Consider the case where a broken v2 peer, or malicious v2 peer, issues
a CER in the open state to another v2, and what the non-evil peer should
be doing to keep security straight.

that maybe a matter of policy. just like receiving any message that a node is not expecting. but we can always include provision in bis specifically for CER in v2 that disconnection is recommended in this case.

|page 46
|
|	DiameterIdentity = FQDN/Realm

Here, DiameterIdentity changed from FQDN to FQDN/Realm. One AVP where
DiameterIdentity is used is Origin-Host. However, since there is already an
AVP Origin-Realm which contais the realm, is it really necessary to add the
realm again, to Origin-Host?
Hmm... the expansion of the context of DiameterIdentity does not include an
assumption that concatenation of Origin-Host and Origin-Realm would form an
FQDN. It is probably cleanest to keep Origin-Host as it is since there maybe
future use cases where Origin-Host is re-used by itself, i.e. without any other
realm avp accompanying it.

Let me reword it: Should I append whatever has been determined to be
the value of Origin-Realm to the FQDN to obtain the DiameterIdentity
for Origin-Host when a peer creates new messages?

short answer is no. there is no assumption such as this in diameter AFAIK.
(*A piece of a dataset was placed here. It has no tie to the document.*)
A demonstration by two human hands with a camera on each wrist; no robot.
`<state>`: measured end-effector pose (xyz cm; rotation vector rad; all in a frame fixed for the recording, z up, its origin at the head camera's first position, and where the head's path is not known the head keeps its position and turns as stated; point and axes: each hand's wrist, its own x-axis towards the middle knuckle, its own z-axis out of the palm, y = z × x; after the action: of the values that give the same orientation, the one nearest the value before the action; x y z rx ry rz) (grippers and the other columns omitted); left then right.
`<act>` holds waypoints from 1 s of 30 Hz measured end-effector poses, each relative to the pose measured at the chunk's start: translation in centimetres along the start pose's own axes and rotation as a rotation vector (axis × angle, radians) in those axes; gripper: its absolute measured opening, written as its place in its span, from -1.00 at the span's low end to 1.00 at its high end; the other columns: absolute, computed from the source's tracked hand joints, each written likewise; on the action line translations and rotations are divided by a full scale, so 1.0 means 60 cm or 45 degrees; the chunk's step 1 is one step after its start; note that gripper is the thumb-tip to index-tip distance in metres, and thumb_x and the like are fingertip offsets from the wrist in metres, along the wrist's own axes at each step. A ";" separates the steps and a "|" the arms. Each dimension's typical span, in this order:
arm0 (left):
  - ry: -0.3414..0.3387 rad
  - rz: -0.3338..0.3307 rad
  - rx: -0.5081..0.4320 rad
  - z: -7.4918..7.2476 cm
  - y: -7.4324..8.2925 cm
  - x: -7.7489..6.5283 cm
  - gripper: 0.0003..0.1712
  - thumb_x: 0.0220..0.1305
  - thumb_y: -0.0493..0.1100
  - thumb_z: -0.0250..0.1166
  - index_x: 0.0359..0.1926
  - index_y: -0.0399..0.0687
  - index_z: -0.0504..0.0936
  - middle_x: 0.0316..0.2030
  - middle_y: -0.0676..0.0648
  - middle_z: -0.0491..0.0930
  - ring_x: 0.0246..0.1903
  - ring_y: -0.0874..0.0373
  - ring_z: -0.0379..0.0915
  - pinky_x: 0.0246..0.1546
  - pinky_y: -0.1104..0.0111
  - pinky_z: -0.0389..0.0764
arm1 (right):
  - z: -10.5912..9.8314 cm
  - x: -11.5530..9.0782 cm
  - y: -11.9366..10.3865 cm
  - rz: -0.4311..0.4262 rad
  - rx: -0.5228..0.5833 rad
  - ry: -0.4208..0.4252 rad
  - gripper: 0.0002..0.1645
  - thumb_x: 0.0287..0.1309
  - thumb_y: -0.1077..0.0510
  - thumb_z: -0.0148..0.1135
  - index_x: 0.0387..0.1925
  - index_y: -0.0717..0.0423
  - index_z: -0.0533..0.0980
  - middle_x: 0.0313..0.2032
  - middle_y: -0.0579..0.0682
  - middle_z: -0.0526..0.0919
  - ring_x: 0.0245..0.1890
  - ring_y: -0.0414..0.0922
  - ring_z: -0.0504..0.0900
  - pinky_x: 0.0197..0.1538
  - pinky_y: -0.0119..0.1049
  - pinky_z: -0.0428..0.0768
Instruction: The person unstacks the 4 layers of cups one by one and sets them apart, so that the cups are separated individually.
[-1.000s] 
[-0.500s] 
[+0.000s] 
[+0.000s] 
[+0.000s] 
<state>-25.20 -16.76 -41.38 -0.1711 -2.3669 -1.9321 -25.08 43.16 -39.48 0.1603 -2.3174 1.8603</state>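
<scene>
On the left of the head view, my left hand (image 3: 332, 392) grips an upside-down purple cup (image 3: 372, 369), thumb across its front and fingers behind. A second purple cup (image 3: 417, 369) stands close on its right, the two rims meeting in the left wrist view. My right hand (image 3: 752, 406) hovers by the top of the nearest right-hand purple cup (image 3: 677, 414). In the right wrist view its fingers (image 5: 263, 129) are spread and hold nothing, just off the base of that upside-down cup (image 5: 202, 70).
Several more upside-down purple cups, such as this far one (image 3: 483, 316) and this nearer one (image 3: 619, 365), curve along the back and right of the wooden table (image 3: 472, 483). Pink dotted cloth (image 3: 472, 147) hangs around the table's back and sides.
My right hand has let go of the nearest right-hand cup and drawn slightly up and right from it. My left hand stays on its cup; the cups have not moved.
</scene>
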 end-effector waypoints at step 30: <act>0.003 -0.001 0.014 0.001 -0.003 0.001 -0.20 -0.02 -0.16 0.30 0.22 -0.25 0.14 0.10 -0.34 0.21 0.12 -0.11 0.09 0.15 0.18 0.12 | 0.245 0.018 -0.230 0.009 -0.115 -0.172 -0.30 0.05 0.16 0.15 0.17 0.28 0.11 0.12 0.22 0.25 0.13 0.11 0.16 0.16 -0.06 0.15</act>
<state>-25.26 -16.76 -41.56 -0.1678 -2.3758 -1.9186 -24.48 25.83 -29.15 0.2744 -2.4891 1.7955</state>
|-11.5. Diameter TCP/SCTP and TLS Port Numbers
|+11.5. Diameter TCP, SCTP and TLS/TCP Port Numbers

The TLS/TCP port number should then also be assigned for TLS/SCTP.
The new security changes does not support TLS/SCTP. We can clarify this.

May I ask why it is that TLS over (single-substream) SCTP is not supported/specified?

After two(2) diameter bake-offs and many years of on-and-off discussion ... it would seem that SCTP support was never really "popular" in diameter implementations so it was decided that adding TLS/SCTP does not seem useful.